Cost of Living begins with a long, chatty monologue as Eddie (Ashley Wright) waits in a bar for a woman, a stranger. “The shit that happens is not to be understood,” he tells us, and Eddie has had to deal with a lot of that lately. His wife Ani (Teal Sherer), from whom he was separated, has recently died from complications arising from a car accident that left her paraplegic. Wright makes long-haul truck driver Eddie likeable as he delivers some cozy home truths and thoughts on the long distance trucker, away from home, driving through the night, missing his wife but loving the freedom.

Switch abruptly to an apartment with a very handsome grey marble spa behind an opaque screen. Jess (Bahareh Yaraghi) has arrived for a job interview at the home of John (Christopher Imbrosciano), a young, rich, PhD student at Princeton. John has cerebral palsy and is hiring a caregiver. When Jess, trying hard to be tactful, uses the phrase “differently-abled” he jumps down her throat with, “Differently-abled. It’s fucking retarded” to call him that, he says.
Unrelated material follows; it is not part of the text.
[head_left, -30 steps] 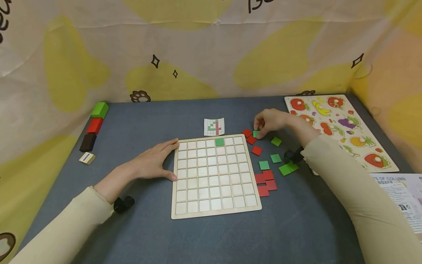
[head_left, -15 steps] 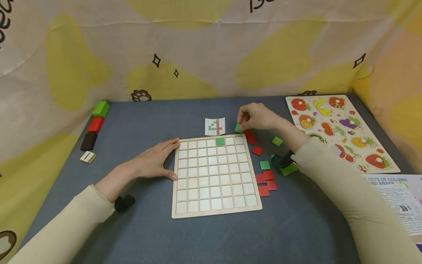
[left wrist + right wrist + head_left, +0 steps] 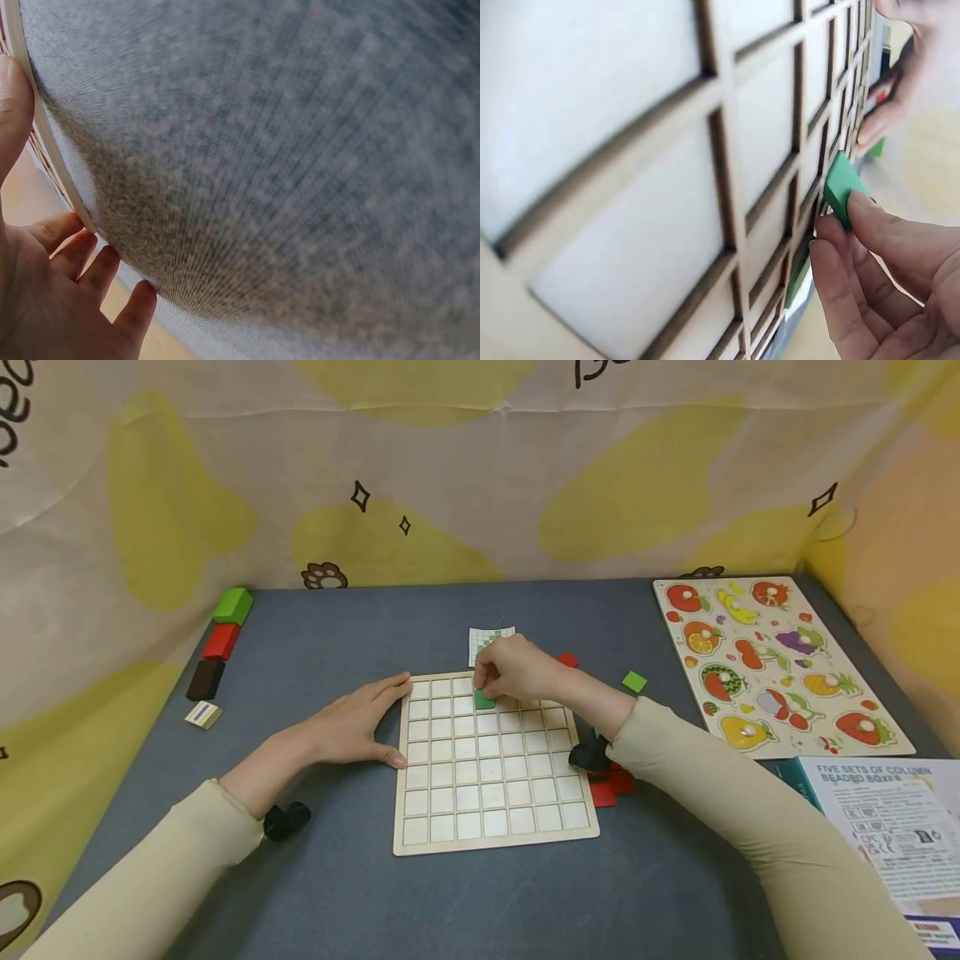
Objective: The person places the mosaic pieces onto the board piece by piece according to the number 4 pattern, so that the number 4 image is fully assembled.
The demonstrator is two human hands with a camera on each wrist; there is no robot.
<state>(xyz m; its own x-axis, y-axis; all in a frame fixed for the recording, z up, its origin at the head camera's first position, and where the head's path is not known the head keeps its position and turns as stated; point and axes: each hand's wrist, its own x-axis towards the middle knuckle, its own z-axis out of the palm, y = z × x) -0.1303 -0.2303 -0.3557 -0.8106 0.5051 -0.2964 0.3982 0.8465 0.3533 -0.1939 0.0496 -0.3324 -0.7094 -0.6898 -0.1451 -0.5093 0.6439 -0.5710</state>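
Fingers of my right hand (image 3: 517, 668) pinching, those of my left hand (image 3: 347, 724) spread. Grey table (image 3: 487, 902) under grid board (image 3: 491, 769), left edge touched by my left. Printed card (image 3: 483, 635) beyond, partly hidden. Green tile (image 3: 483, 700) in right fingertips, over board's far rows.

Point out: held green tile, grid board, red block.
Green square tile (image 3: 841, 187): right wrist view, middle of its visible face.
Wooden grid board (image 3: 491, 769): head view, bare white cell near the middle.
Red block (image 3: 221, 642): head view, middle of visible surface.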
In fact, their entire interaction at this point is prickly. Why?

Christopher Imbrosciano
Credit: David Cooper

They spar. She has a PhD from Princeton but is working at two late-night bars and looking for more work. She’s a wreck. What’s her story? He’s nasty and rich. He’s a student; why is he rich? Surprisigly, Jess gets the job and a bond develops over time.

Back to Eddie and into to the past: Ani is in a wheelchair in her own apartment – they have split up – and he is trying to convince her to let him help out. Foul mouthed, she rejects his offer. Was their marriage so bad and why is she so bitter towards him? He was not involved in the accident that left her with spinal cord injury so it’s not that. “I’m sad and pissed for however long I’m pissed and sad.”  And he’s lonely. These are two people who love or have loved each other but for some reason are no longer together.

Bahareh Yaraghi
Credit: David Cooper

Late in the play there is a misunderstanding between Jess and John that makes no sense. He’s not completely insensitive. How could he – or she – have misread their relationship so badly?
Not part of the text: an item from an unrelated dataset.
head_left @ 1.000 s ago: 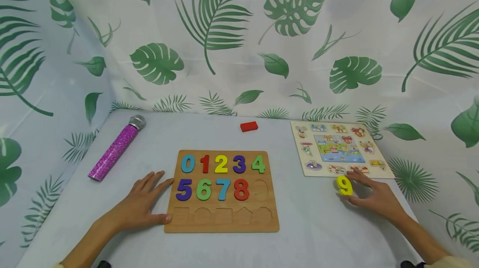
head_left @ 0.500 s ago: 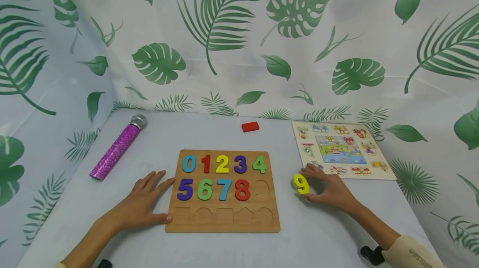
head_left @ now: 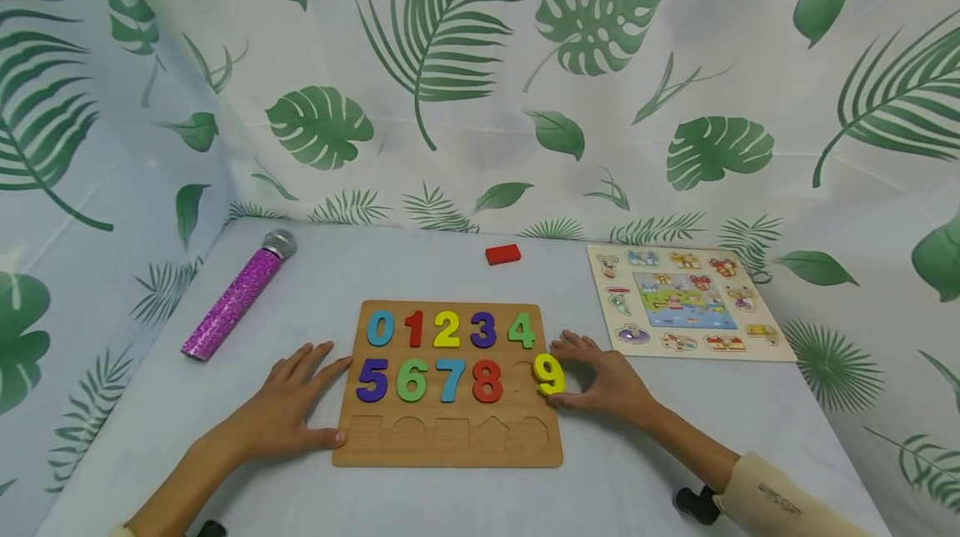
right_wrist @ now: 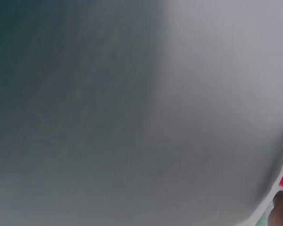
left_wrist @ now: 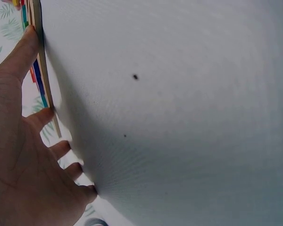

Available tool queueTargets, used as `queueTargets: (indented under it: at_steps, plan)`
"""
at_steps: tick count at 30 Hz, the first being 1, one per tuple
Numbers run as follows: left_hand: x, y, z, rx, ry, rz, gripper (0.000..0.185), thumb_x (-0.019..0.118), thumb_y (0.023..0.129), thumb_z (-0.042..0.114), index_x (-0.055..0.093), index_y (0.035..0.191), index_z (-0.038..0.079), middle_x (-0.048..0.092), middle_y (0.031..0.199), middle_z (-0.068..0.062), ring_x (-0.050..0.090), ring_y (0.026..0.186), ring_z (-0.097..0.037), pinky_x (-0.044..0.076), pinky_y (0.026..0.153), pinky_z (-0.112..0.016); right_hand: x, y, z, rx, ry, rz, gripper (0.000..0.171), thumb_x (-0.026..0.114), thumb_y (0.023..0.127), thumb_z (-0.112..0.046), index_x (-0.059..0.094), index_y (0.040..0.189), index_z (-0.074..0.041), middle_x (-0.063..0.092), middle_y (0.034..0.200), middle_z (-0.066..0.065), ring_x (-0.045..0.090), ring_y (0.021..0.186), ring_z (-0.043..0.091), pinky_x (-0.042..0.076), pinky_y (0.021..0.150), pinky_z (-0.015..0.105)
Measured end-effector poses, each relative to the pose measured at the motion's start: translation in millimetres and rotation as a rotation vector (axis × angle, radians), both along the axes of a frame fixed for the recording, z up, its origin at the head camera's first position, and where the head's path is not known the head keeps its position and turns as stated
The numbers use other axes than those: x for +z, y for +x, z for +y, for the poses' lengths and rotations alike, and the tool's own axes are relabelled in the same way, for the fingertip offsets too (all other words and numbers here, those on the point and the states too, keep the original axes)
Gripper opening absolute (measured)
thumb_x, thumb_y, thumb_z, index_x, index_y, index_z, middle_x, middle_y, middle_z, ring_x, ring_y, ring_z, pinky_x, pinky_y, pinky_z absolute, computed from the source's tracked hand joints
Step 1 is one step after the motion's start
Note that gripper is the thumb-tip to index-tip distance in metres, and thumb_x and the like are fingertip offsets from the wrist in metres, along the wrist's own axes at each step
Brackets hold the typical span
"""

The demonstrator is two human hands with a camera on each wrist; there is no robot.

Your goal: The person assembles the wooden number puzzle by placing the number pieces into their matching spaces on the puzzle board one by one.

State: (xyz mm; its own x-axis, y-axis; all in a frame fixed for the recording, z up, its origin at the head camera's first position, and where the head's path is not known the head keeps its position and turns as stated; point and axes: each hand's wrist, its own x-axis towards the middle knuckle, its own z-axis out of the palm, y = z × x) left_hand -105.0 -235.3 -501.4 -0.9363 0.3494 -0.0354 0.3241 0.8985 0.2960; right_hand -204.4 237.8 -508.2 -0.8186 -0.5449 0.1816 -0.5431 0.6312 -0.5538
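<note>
A wooden number puzzle board (head_left: 450,455) lies in the middle of the table, with coloured numerals 0 to 8 in its two upper rows. Five's row ends in a bare recess (head_left: 521,391), partly covered by a yellow number 9 (head_left: 550,375). My right hand (head_left: 611,383) pinches that 9 between thumb and fingers at the board's right edge. At the left edge, my left hand (head_left: 281,408) has its fingers spread, thumb and index fingertip touching the board. The left wrist view shows this hand (left_wrist: 33,155) against the board's side (left_wrist: 43,70); only a sliver of fingers shows in the right wrist view.
A pink glitter microphone (head_left: 232,299) lies at the left. Behind the board is a small red block (head_left: 502,254). A picture puzzle board (head_left: 622,343) lies at the right rear. A leaf-printed cloth (head_left: 450,103) hangs behind the white table.
My right hand has carried the yellow 9 leftward from beside the picture puzzle to the number board's right edge. My left hand has stayed in place.
</note>
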Motion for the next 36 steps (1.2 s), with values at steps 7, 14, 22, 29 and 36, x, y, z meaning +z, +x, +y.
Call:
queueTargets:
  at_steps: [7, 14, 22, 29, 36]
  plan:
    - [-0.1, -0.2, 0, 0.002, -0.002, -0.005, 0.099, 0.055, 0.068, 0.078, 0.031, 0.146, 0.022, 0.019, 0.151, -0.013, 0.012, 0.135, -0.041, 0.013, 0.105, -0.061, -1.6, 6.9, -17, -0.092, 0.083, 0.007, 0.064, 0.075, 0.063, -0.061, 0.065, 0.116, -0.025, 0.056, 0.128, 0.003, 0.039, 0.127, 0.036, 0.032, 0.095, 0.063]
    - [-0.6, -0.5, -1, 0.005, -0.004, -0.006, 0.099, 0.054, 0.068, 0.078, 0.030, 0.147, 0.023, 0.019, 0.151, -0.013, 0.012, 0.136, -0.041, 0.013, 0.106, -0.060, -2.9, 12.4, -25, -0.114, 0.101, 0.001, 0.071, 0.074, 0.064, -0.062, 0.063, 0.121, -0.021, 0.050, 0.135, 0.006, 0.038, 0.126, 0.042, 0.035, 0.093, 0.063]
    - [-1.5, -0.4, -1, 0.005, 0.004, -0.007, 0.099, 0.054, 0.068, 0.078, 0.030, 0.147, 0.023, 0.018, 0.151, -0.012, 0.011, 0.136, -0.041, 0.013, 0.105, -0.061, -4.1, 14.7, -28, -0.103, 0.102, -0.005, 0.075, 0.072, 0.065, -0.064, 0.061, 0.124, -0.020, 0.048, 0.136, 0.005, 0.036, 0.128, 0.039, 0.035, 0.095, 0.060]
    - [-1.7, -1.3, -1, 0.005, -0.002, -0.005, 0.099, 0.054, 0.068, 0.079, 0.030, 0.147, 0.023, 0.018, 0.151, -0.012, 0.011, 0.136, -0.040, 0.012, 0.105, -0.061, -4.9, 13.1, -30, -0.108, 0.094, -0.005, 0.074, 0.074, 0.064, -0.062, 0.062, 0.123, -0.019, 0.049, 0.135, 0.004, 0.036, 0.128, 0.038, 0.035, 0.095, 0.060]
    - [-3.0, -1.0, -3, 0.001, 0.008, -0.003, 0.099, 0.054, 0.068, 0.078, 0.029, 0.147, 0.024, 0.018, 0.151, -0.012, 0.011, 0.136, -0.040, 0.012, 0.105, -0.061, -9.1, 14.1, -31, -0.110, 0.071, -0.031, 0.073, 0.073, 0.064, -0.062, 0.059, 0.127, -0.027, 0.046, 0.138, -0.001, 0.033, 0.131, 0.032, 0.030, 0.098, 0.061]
We go back and forth in time before these two stories – Ani and Eddie, and Jess and John – come together.

Under Corcoran’s direction these are four excellent performances. Wright gives us a kind of amiable, cuddly Eddie; Imbrosciano presents a credible John, even if we don’t like the character much; Sherer is a bristly Ani, ticked off with the life she’s been left with; and Yaraghi’s Jess is a bundle of nerves – especially at the end when Jess appears so traumatized she cannot even come in out of the falling snow.

Two parallel scenes are standouts: Jess bathing John in his shower and Eddie washing Ani in her bathtub. There’s physical intimacy in both scenes (naked bodies, washcloths, water) without emotional or sexual connection.

Drew Facey’s set features a useful revolve allowing for various locations: the bar, Ani’s place, John’s apartment and finally the living room of the home Eddie shared with Ani in happier times.

This production ends so abruptly that the night I attended the audience did not know it was over until the cast took its curtain call. We should know when a play is over. Interestingly, the curtain call had surprises of its own to reveal.

Cost of Living is a worthwhile play, nicely realized on the Goldcorp stage, but unless we understand why characters behave as they do, it’s difficult to buy into them – and  we want to.